For the records below, give the count of lines holding the word "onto" and nothing more.
RECORDS FOR THE EXERCISE below:
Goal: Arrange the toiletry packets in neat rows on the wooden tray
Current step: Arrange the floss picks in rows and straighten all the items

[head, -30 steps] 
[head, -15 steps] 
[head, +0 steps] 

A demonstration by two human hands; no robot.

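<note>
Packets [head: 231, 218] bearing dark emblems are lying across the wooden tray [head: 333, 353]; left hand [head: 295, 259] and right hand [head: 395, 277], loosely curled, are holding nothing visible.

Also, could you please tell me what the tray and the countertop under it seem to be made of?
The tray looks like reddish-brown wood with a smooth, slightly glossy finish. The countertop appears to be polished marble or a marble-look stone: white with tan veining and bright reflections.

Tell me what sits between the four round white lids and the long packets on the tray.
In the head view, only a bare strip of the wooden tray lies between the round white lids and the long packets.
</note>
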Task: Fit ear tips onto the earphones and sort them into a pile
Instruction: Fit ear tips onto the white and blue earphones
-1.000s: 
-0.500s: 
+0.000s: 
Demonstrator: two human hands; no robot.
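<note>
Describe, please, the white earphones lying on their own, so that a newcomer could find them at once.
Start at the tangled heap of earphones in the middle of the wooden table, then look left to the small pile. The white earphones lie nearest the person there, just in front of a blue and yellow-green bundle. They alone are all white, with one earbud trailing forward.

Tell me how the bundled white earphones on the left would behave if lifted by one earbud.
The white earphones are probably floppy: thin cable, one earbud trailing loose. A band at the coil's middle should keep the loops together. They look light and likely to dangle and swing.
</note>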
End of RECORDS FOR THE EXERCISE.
• [EXERCISE ANSWER]
2